Thomas Cavanagh (born October 26, 1963) is a Canadian actor. He is known for a variety of roles on American television, including starring roles in Ed (2000–2004), Love Monkey (2006) and Trust Me (2009), and recurring roles on Providence and Scrubs. Since 2014, he has portrayed Eobard Thawne / Reverse-Flash, and the various versions of Harrison Wells, on The CW television series The Flash; Cavanagh also directed several episodes of The Flash.

Early life
Thomas Cavanagh was born on October 26, 1963, in Ottawa, Ontario, to a Roman Catholic family of Irish descent. Cavanagh moved with his family to Winneba, a small city in Ghana when he was a child.

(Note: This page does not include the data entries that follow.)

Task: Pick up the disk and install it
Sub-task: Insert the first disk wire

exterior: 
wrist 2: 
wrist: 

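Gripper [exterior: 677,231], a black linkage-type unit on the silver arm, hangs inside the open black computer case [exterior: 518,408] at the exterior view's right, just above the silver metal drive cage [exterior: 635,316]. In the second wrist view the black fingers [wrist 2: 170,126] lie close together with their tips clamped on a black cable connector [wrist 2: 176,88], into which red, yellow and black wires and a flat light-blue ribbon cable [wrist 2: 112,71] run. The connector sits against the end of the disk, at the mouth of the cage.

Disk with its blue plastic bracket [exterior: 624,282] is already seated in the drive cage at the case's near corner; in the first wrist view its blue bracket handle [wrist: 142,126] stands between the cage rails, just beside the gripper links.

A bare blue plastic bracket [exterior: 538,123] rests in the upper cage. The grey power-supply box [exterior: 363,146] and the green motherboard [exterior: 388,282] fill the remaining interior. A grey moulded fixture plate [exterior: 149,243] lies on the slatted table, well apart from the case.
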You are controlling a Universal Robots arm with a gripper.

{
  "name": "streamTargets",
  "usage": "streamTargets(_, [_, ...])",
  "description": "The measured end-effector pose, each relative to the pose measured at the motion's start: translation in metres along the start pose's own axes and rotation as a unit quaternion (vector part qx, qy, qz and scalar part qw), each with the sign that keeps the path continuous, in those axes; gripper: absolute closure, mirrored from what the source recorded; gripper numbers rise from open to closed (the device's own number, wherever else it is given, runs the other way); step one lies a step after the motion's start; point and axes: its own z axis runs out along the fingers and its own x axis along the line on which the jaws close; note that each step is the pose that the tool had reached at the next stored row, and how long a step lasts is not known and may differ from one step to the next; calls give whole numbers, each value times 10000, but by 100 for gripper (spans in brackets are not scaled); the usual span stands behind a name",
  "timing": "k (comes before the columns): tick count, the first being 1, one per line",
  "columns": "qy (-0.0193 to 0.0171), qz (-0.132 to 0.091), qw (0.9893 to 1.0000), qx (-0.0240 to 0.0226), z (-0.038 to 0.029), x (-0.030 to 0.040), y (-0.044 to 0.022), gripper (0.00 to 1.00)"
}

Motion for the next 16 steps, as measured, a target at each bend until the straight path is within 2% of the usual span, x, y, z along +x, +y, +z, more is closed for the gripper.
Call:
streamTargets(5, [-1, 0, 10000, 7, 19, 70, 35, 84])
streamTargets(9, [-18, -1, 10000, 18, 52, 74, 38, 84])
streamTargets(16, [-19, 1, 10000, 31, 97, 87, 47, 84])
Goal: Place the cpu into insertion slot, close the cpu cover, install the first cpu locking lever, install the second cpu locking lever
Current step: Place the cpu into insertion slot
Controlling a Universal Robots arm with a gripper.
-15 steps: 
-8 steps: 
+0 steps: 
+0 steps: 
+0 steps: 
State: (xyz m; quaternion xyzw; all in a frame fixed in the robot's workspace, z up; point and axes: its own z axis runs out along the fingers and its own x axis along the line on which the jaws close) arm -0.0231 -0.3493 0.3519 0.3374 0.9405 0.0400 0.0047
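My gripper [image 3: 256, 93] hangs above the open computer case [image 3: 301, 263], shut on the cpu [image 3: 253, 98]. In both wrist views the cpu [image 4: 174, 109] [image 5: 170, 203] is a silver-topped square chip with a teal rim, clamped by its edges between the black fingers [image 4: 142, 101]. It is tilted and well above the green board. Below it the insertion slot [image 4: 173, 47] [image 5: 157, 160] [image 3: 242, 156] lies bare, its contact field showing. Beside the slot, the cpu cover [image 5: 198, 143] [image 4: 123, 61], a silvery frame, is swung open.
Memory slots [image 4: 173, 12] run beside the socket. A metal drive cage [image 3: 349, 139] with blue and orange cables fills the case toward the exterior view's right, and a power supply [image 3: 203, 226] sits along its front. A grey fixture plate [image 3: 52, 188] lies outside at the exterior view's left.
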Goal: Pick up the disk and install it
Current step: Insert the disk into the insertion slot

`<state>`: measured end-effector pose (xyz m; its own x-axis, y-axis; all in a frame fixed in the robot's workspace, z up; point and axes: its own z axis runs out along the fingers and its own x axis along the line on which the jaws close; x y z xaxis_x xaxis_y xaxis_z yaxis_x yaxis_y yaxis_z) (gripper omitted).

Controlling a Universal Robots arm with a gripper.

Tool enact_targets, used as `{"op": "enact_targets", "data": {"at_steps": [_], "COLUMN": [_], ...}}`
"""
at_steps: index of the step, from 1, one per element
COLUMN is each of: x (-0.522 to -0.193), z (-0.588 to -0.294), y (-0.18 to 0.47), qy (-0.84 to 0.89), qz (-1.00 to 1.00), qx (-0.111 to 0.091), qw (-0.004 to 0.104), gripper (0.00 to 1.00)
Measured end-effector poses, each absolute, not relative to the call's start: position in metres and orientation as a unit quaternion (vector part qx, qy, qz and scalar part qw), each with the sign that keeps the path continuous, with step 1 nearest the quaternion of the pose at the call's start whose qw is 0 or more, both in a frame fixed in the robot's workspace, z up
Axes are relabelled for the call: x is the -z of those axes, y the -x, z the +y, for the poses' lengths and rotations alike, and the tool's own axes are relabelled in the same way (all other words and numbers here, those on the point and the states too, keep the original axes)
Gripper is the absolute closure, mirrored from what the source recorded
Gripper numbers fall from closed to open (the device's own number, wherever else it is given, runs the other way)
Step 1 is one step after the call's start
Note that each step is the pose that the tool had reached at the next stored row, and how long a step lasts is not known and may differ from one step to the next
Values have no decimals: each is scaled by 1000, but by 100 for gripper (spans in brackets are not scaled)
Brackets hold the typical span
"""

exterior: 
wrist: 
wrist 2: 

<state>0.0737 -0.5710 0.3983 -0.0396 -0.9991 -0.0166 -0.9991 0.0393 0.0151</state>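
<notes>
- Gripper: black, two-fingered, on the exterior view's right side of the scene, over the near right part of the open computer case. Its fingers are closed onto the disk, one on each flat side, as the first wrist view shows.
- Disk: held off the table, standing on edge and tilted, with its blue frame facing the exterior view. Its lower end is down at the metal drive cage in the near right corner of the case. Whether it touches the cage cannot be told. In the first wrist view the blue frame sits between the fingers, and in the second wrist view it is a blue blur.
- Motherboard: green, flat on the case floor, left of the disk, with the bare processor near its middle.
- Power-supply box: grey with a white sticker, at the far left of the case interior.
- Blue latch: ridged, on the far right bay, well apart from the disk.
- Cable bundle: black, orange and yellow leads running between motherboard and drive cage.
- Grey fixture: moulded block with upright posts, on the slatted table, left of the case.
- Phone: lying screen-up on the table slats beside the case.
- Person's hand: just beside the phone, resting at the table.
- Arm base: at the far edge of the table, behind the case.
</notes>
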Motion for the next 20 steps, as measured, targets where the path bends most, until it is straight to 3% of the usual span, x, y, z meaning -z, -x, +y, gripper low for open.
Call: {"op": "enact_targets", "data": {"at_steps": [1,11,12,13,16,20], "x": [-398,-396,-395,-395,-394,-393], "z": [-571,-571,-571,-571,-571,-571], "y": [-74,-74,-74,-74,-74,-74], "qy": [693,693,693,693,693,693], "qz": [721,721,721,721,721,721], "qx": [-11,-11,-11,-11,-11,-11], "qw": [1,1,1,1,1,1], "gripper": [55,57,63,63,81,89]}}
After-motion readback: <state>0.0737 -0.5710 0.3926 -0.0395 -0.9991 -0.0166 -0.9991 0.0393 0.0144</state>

In his teens, the family moved to Lennoxville, Quebec when his father became the Academic Dean of Champlain College. He attended the Séminaire de Sherbrooke, where he studied in French and played basketball for the Barons. He later studied at Champlain College in Lennoxville at the CEGEP level. While attending Queen's University, Kingston, Ontario, he became interested in theatre and music and played ice hockey and varsity basketball. He graduated in 1987 with degrees in English, biology and education.

Career

Commercial credits
Cavanagh acted in his native Canada for many years, appearing on television dramas such as Jake and the Kid in the late 1990s, and television commercials, appearing for  Oh Henry! chocolate bars and Labatt Blue Light beer commercials in the 1990s and for CIBC.

Broadway roles
In 1989, he was cast in the Broadway revival of Shenandoah. Other stage credits include productions of A Chorus Line, Cabaret, Brighton Beach Memoirs, Urinetown and Grease. He appeared in the 2008 production of Some Americans Abroad at Second Stage Theatre in New York City.

Television performances
After gaining notice for his recurring role as Doug the Dog Guy in the NBC television program Providence, Cavanagh was cast as the title character in the NBC program Ed.  Cavanagh received a Golden Globe nomination and a TV Guide Award for his work on Ed, which ran for four seasons beginning in October 2000 and concluding in February 2004.

Cavanagh first guest starred on the sitcom Scrubs in 2002’s "My Big Brother" where he played Dan Dorian, the brother of lead character J.D., cast because of his resemblance to Zach Braff. He  made six subsequent appearances in the series, culminating with Braff's final episode as a series regular, the eighth season finale, "My Finale".

In 2005, Cavanagh filmed a pilot, Love Monkey, with Jason Priestley, Judy Greer and Larenz Tate. The show was selected by CBS as a midseason replacement and debuted on January 17, 2006. Love Monkey was given an eight-episode order, but only three aired on CBS before the show was placed on indefinite hiatus due to low ratings. VH1 bought all eight episodes and played them in their entirety in the spring of 2006.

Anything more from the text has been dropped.